Two Poems for Knitting

photoIn late November and into December, I often find myself knitting at night, rushing to catch up with projects destined to become Christmas presents.

I am not a very skilled knitter; I can make rectangles (scarves, small blankets) and things that can be made out of rectangles (leg warmers, arm warmers, bags, vastly oversized laptop covers . . . ). I can’t cable, use double-pointed needles, read a pattern, or reliably tell you what a slip-stitch is. Though I was taught by a talented and generous knitter, I am fairly sure that I’m holding the yarn the wrong way.

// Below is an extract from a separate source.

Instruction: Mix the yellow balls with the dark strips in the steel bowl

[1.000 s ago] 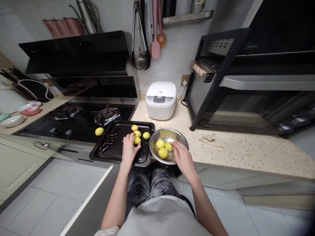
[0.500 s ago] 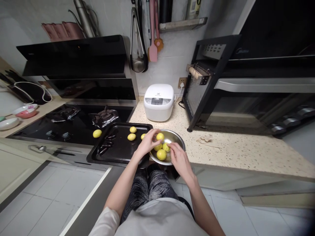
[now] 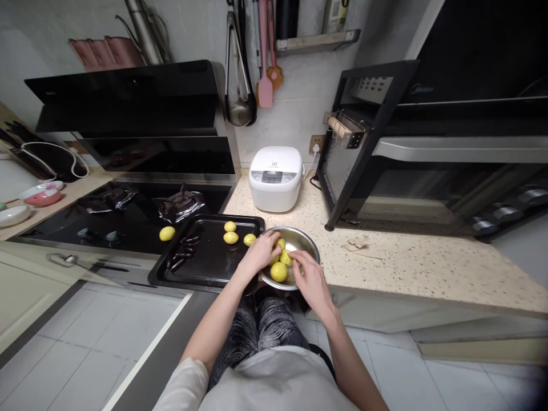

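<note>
A steel bowl (image 3: 313,245) sits at the counter's front edge with several yellow lemons (image 3: 279,272) in it. My left hand (image 3: 262,252) reaches over the bowl's left rim, its fingers curled round a lemon (image 3: 281,243) and partly hiding it. From the right, my right hand (image 3: 313,281) has its thumb and fingertips pinched at the side of another lemon (image 3: 285,258). Left of the bowl, a black baking tray (image 3: 214,268) carries a lemon (image 3: 250,240) close to my left hand, two more lemons (image 3: 230,237) and several dark, slim, glossy pieces (image 3: 184,252).
One lemon (image 3: 166,233) lies on the black gas hob (image 3: 137,228), left of the tray. Behind the bowl stands a white rice cooker (image 3: 275,180). An oven (image 3: 428,188) fills the right side, and a dry brown scrap (image 3: 356,245) lies before it.
My left hand has lowered into the bowl with its lemon, which sat higher and in fuller view before. The tray lemon beside that hand shows more. My right hand has barely shifted.
</note>
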Available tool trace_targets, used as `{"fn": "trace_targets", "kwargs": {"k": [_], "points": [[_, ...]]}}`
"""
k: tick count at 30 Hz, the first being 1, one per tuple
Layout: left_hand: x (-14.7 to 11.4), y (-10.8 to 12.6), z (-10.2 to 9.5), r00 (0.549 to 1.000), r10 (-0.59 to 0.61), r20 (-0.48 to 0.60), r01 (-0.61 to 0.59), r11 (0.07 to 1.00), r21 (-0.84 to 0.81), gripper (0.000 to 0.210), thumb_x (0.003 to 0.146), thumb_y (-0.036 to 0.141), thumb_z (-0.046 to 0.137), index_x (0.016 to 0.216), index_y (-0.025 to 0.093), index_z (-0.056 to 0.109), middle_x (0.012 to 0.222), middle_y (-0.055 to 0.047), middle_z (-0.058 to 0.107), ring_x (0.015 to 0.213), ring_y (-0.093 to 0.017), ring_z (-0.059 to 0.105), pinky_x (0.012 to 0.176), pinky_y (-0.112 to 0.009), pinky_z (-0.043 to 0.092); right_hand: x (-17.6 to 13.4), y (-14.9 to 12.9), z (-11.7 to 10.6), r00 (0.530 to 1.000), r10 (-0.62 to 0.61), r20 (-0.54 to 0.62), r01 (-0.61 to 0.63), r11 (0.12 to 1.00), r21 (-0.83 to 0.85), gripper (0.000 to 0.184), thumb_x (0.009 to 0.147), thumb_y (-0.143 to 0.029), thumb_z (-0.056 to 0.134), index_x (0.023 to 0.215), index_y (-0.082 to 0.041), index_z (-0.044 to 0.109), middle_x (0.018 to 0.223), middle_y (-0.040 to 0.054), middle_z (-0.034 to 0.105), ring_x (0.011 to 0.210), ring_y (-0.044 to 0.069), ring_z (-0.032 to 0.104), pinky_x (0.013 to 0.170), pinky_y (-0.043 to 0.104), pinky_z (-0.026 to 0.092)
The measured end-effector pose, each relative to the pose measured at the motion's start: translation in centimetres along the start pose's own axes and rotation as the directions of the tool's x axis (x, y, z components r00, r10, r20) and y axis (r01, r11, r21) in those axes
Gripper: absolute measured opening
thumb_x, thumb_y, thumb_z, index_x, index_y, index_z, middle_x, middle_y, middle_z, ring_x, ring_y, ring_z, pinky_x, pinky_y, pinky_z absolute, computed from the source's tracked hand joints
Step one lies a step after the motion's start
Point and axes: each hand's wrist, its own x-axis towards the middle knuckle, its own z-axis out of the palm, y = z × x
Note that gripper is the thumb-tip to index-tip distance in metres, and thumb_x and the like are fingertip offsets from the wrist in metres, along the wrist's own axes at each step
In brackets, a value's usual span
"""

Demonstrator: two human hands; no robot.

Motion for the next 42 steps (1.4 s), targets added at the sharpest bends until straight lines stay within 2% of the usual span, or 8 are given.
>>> {"fn": "trace_targets", "kwargs": {"k": [7,12,15,19,27,31,36,42], "points": [[-1.7,0.2,-1.2,0.987,0.019,-0.162,-0.018,1.000,0.008,0.028,0.097,0.014,0.050,0.119,0.021,0.066,0.120,-0.010,0.068,0.116,-0.026,0.065,0.102,-0.042,0.056,-0.1,0.0,-0.1,1.000,0.013,-0.004,-0.013,1.000,0.017,0.033,0.100,-0.019,0.044,0.112,-0.020,0.075,0.114,0.0115,0.075,0.105,0.025,0.073,0.096,0.041,0.059],[-4.3,-3.2,-3.3,0.896,-0.130,-0.424,0.143,0.990,0.001,0.038,0.095,0.006,0.045,0.121,0.022,0.066,0.125,-0.011,0.066,0.121,-0.028,0.063,0.108,-0.046,0.053,-0.1,0.0,0.0,1.000,0.015,-0.013,-0.014,0.999,0.034,0.031,0.100,-0.020,0.045,0.109,-0.021,0.074,0.115,0.0111,0.076,0.108,0.025,0.072,0.100,0.042,0.058],[-5.6,-5.8,-4.0,0.896,-0.194,-0.399,0.263,0.957,0.125,0.042,0.091,0.001,0.044,0.119,0.019,0.068,0.126,-0.014,0.067,0.121,-0.032,0.061,0.108,-0.052,0.052,-0.2,0.0,0.2,1.000,0.015,-0.024,-0.014,0.999,0.038,0.030,0.100,-0.020,0.045,0.107,-0.020,0.074,0.114,0.0114,0.076,0.110,0.026,0.071,0.101,0.044,0.057],[-6.2,-8.0,-3.8,0.925,-0.214,-0.313,0.281,0.941,0.189,0.045,0.087,-0.002,0.045,0.116,0.020,0.070,0.127,-0.014,0.067,0.116,-0.033,0.062,0.103,-0.053,0.055,-0.4,0.2,0.4,0.999,0.006,-0.045,-0.004,0.999,0.034,0.029,0.099,-0.019,0.046,0.105,-0.021,0.074,0.115,0.0115,0.077,0.111,0.026,0.072,0.100,0.045,0.058],[-6.3,-8.8,-2.8,0.893,-0.240,-0.380,0.348,0.904,0.249,0.034,0.086,0.003,0.053,0.111,0.022,0.066,0.110,-0.012,0.062,0.104,-0.032,0.060,0.096,-0.052,0.057,-1.0,0.0,0.2,1.000,-0.014,-0.021,0.014,1.000,-0.014,0.030,0.098,-0.016,0.046,0.104,-0.021,0.075,0.122,0.0115,0.077,0.114,0.026,0.071,0.101,0.047,0.058],[-6.6,-8.4,-3.4,0.857,-0.303,-0.417,0.394,0.906,0.153,0.034,0.081,0.003,0.061,0.111,0.018,0.063,0.110,-0.012,0.062,0.103,-0.032,0.061,0.097,-0.055,0.056,-1.2,-0.2,0.2,1.000,-0.021,-0.009,0.021,0.999,-0.037,0.031,0.098,-0.015,0.046,0.104,-0.021,0.075,0.124,0.0113,0.076,0.117,0.026,0.070,0.103,0.047,0.058],[-5.2,-5.6,-4.6,0.873,-0.238,-0.426,0.141,0.959,-0.245,0.032,0.088,0.019,0.066,0.119,0.022,0.061,0.114,-0.008,0.061,0.102,-0.023,0.063,0.079,-0.033,0.062,-1.2,-0.3,0.3,1.000,-0.025,-0.005,0.025,0.998,-0.051,0.031,0.098,-0.015,0.046,0.105,-0.022,0.075,0.126,0.0101,0.076,0.117,0.027,0.070,0.103,0.047,0.058],[-1.0,-0.5,-3.4,0.982,0.050,-0.183,-0.123,0.903,-0.412,0.028,0.090,0.022,0.066,0.117,0.021,0.066,0.121,-0.010,0.062,0.106,-0.022,0.063,0.083,-0.031,0.060,-1.1,-0.4,0.3,1.000,-0.025,0.015,0.026,0.997,-0.069,0.032,0.098,-0.014,0.045,0.107,-0.021,0.075,0.130,0.0103,0.075,0.118,0.027,0.069,0.103,0.047,0.057]]}}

Still, I love knitting. I like seeing yarn curved and curled into something new and useful (well, mostly useful), and the sense of satisfaction that comes from weaving in the yarn ends on a scarf or a baby blanket. I’m not good enough that I can take my eyes off the work, so I usually knit while listening to a movie or TV show I’ve seen ten times before and chatting with my husband. It’s all very companionable.

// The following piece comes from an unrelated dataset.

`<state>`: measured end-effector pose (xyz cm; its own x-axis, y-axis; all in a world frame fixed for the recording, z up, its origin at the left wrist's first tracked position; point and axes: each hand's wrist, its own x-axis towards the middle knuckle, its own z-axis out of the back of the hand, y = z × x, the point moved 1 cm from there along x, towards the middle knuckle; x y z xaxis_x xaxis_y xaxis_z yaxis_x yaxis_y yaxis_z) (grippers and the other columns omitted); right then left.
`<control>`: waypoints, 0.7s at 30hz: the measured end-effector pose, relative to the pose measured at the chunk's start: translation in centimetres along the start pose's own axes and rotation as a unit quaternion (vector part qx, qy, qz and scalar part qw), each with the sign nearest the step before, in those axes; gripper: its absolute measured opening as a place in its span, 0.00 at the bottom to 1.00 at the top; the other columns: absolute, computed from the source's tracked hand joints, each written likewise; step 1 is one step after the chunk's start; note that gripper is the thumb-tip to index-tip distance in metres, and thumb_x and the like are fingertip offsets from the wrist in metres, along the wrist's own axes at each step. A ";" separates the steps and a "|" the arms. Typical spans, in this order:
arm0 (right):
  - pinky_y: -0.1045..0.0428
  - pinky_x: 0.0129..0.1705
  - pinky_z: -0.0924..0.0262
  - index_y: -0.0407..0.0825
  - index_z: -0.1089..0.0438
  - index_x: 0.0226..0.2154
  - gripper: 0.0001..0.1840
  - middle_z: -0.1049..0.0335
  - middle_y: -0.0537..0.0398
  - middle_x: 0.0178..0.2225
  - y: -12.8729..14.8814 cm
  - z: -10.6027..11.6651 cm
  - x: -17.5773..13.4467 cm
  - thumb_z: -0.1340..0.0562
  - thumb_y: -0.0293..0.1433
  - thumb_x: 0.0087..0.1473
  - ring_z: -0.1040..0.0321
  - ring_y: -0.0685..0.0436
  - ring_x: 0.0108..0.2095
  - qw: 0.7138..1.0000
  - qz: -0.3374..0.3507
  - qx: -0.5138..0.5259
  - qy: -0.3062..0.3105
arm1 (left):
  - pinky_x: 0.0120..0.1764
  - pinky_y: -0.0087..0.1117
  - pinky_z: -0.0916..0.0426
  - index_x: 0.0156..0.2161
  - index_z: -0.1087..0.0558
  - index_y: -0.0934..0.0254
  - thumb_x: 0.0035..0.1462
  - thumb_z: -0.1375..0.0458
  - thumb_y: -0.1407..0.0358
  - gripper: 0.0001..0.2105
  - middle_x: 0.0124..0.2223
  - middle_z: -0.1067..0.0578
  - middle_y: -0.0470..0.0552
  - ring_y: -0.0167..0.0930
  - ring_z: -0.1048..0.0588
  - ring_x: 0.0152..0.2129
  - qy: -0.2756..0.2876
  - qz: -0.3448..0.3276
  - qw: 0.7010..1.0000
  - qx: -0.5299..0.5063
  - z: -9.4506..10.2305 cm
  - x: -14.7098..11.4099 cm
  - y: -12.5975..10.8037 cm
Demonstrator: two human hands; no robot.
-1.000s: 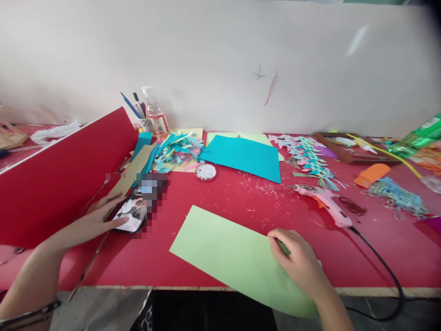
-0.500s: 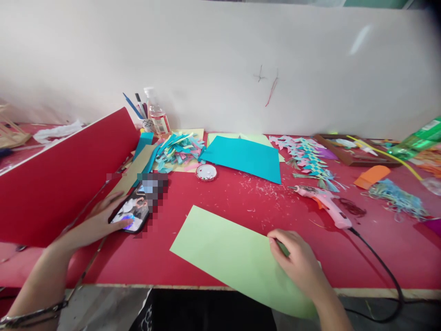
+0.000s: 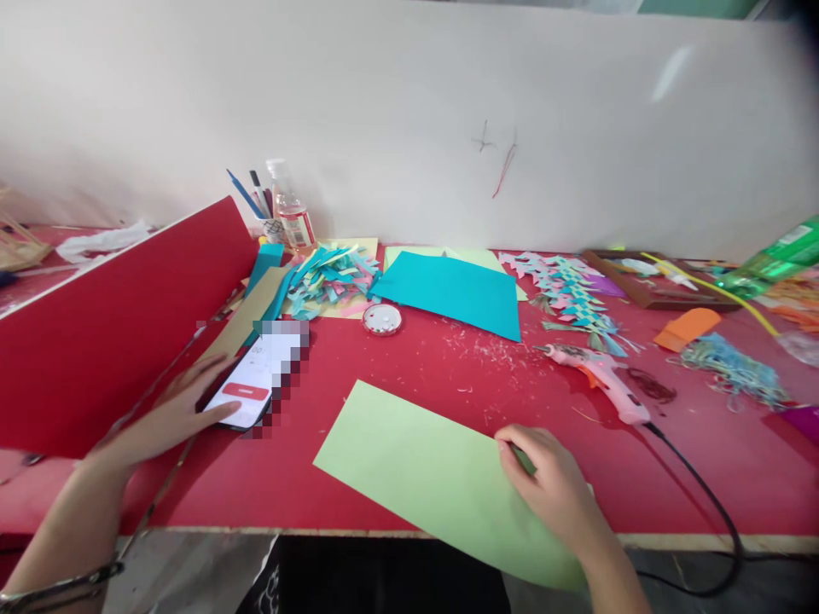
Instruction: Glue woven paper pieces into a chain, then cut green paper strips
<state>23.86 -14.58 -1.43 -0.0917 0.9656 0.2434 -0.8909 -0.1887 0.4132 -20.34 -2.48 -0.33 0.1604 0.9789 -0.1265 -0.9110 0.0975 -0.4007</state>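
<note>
My left hand [image 3: 182, 408] rests beside a phone [image 3: 259, 375], fingers stretched along its left side and thumb over the lower screen. The phone lies face up on the table; its screen is bright white with a red button, partly blurred out. In my right hand [image 3: 543, 477], a sheet of light green paper [image 3: 415, 469] is pinched at its far edge between thumb and curled fingers. The sheet slants across the table's front and bends down over the edge. A pink glue gun [image 3: 598, 371] lies to the right of that hand, its black cord running forward.
A blue-green sheet [image 3: 454, 294] lies beyond, near a heap of paper strips [image 3: 333, 277] and a woven paper strip piece [image 3: 569, 290]. A red board [image 3: 128, 333] stands at left. A clear bottle [image 3: 294, 213], small round lid [image 3: 382, 320] and green bottle [image 3: 777, 260] are around.
The phone screen has switched from a picture to a white page with a red button. My left thumb has shifted slightly; my right hand and the green paper stay nearly still.
</note>
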 end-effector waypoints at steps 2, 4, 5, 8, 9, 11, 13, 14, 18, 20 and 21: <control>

Anyway, today I went looking for poems that talk about knitting, and I found a few; here are my two favorites.

The first, Ciarán Carson’s “The Fetch,” is just wickedly cool (that’s a technical term, by the way); it’s about waking, dreaming, loss, the sea, and distance, and features a nice Dickens reference, too. It’s so good I’m putting his book For All We Know on my Christmas wish list.

The second poem links knitting and waves as well. “A simple co-creator, I trust in simple decorum,” says the speaker of Cory Wade’s “Knitting Litany.” An incredibly skilled knitter, the speaker conjures a list of flora and fauna that descend from her needles, and imagines the waves she builds and builds.

Now, who’s going to teach me how to crochet?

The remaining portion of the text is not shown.